The recent wave of research focusing on machine intelligence (machine learning and artificial intelligence) and its applications has been fuelled by both hardware improvements and deep learning frameworks that simplify the design and training of neural models. Advances in AI also accelerate research towards Reinforcement Learning (RL), where dynamic control mechanisms are designed to tackle complex tasks. Further, machine learning based optimisation, such as Bayesian Optimisation, is gaining traction in the computer systems community where optimisation needs to scale with complex and large parameter spaces; areas of interest range from hyperparameter tuning to system configuration tuning,

The EuroMLSys workshop will provide a platform for discussing emerging trends in building frameworks, programming models, optimisation algorithms, and software engineering tools to support AI/ML applications. At the same time, using ML for building such frameworks or optimisation tools will be discussed. EuroMLSys aims to bridge the gap between AI research and practice, through a technical program of fresh ideas on software infrastructure, tools, design principles, and theory/algorithms (including issues of instability, data efficiency, etc.), from a systems perspective. We will also explore potential applications that will take advantage of ML.

News

Key dates

  • Paper submission deadline (extended): March 12, 2023 (23:59 AoE)
  • Acceptance notification: April 10, 2023
  • Final paper due: April 16, 2023
  • Workshop: May 8, 2023 (full-day workshop)

Past Editions

Call for Papers

EuroMLSys is an interdisciplinary workshop that brings together researchers in computer architecture, systems and machine learning, along with practitioners who are active in these emerging areas.
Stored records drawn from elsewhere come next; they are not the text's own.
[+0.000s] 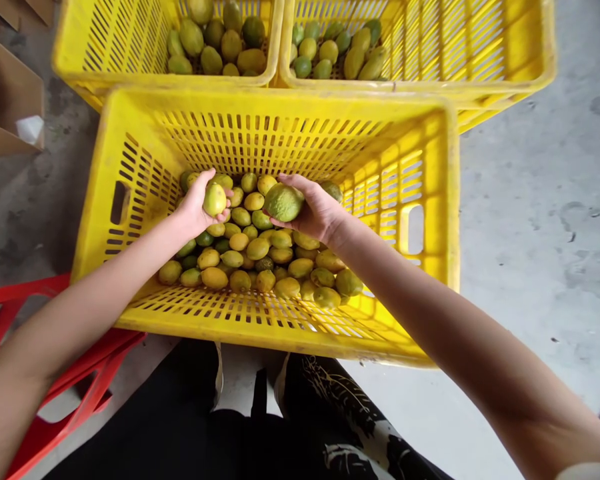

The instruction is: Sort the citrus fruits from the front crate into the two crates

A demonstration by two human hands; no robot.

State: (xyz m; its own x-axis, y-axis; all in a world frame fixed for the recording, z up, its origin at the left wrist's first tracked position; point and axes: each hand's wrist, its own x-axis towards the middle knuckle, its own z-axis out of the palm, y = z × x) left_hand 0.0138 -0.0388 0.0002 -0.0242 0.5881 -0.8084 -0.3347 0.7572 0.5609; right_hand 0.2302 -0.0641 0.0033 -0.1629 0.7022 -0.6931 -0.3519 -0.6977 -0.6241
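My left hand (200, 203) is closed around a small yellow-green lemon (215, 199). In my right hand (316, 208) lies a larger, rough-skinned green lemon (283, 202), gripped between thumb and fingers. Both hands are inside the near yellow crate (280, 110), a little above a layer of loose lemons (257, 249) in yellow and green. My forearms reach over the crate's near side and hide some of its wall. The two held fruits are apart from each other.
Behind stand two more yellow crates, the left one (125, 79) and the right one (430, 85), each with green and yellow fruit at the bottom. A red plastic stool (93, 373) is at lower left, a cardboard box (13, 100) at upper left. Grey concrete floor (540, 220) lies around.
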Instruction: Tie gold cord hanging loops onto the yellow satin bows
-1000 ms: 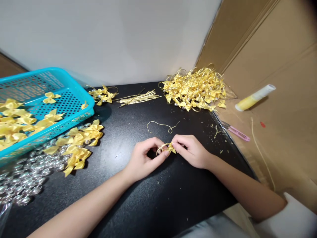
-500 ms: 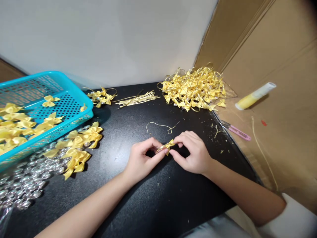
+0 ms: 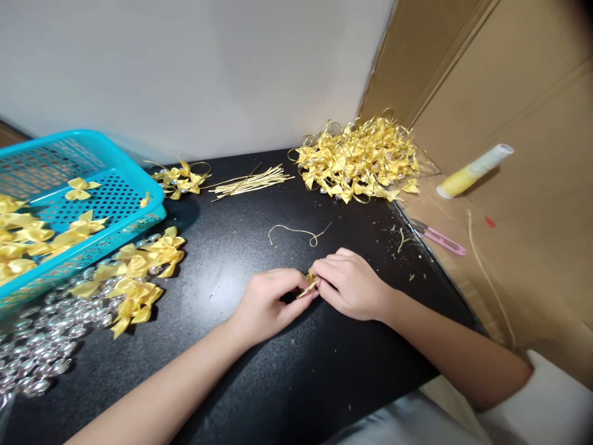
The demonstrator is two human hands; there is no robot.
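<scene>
Hands have closed in: left hand (image 3: 266, 303) and right hand (image 3: 349, 284) now pinch the small yellow bow (image 3: 311, 281) tightly, lowered onto the table (image 3: 287, 371).

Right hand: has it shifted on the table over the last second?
Yes, slightly. Against the loose gold cord, the right hand has drawn leftward and toward the person, closing on the left hand over the small yellow bow.
</scene>
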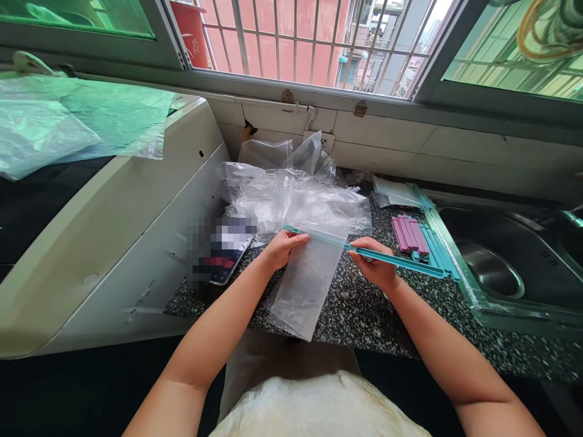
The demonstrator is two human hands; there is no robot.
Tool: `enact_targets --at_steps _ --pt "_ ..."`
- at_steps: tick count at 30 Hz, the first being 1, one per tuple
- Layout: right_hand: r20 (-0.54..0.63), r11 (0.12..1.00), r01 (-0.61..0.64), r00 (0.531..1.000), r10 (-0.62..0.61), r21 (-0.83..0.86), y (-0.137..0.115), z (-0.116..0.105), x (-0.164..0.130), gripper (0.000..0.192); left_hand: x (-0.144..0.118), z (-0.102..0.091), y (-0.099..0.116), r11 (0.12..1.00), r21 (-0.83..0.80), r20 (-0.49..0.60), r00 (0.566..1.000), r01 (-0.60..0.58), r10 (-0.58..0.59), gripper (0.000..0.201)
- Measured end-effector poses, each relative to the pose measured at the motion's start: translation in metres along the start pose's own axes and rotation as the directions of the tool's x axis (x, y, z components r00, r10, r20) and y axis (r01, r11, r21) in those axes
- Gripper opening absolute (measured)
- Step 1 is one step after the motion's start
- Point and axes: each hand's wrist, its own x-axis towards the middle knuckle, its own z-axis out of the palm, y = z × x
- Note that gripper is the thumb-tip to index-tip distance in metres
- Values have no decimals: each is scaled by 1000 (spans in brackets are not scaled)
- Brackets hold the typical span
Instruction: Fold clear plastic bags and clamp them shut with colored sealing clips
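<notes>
My left hand pinches the upper left corner of a clear plastic bag, where one end of a teal strip shows. The teal strip runs along the bag's top edge. My right hand is closed on a long teal bag-sealing clip, whose near end meets the bag's upper right corner. The clip's far end points right, over the stacked clips. The bag hangs down in front of me over the speckled counter. How far the clip sits on the bag's edge I cannot tell.
Behind my hands lies a heap of clear plastic bags. Pink clips and teal clips are stacked at the right, beside a steel sink. A phone lies left; a white appliance borders that side.
</notes>
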Motion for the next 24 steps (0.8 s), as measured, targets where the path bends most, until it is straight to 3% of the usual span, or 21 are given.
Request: enact_targets --at_steps 8,13,24 --pt "24 994 87 996 -85 -62 1 0 1 5 0 0 1 995 46 -24 996 -89 90 28" --pt "38 989 80 996 -75 -126 0 -3 4 7 3 -1 0 994 45 -48 993 -103 105 27" --pt "-76 993 79 993 -86 -85 -7 -5 2 7 0 3 2 996 -15 -58 995 -86 85 31"
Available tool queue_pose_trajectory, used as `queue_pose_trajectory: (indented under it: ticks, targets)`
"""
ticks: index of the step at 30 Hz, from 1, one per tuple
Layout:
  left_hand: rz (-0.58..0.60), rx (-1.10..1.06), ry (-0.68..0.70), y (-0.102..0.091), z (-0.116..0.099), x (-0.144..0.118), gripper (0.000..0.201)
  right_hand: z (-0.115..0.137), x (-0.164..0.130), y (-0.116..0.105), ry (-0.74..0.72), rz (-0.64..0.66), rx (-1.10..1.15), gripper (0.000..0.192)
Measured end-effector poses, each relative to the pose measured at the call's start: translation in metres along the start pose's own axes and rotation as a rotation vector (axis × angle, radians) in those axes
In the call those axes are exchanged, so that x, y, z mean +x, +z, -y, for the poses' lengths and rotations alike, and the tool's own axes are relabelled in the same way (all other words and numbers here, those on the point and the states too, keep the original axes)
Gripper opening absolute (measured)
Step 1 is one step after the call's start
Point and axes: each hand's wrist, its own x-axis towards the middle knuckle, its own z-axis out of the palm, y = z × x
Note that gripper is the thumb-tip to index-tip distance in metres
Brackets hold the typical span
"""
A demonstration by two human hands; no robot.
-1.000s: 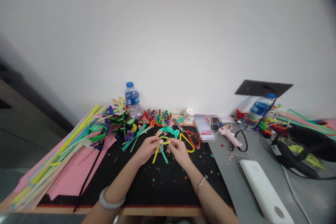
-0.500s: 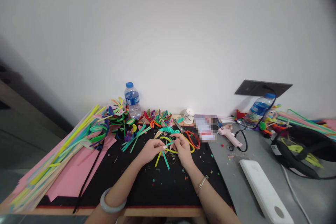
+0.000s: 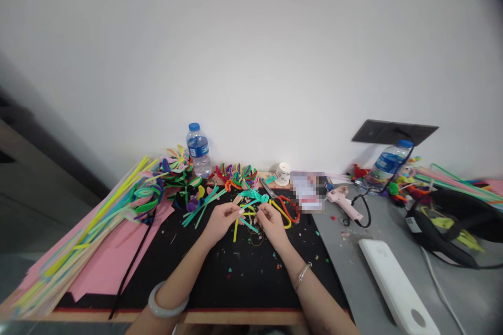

Topics of interest include, but are not limited to, the following:

  • Scheduling algorithms for data processing clusters
  • Custom hardware for machine learning
  • Programming languages for machine learning
  • Benchmarking systems (for machine learning algorithms)
  • Synthetic input data generation for training
  • Systems for training and serving machine learning models at scale
  • Graph neural networks
  • Neural network compression and pruning in systems
  • Systems for incremental learning algorithms
  • Large scale distributed learning algorithms in practice
  • Database systems for large scale learning
  • Model understanding tools (debugging, visualisation, etc.)
  • Systems for model-free and model-based Reinforcement Learning
  • Optimisation in end-to-end deep learning
  • System optimisation using Bayesian Optimisation
  • Acceleration of model building (e.g., imitation learning in RL)
  • Use of probabilistic models in ML/AI application
  • Learning models for inferring network attacks, device/service fingerprinting, congestion, etc.
  • Techniques to collect and analyze network data in a privacy-preserving manner
  • Learning models to capture network events and control actions
  • Machine learning in networking (e.g., use of Deep RL in networking)
  • Analysis of distributed ML algorithms
  • Semantics for distributed ML languages
  • Probabilistic modelling for distributed ML algorithms
  • Synchronisation and state control of distributed ML algorithms

Accepted papers will be published in the ACM Digital Library (you can opt out from this).

Program

ACM Proceeding will be available on May 8, 2023 on ACM Digital Library

Please join the slack for question/discussion. Anybody can join it. Join!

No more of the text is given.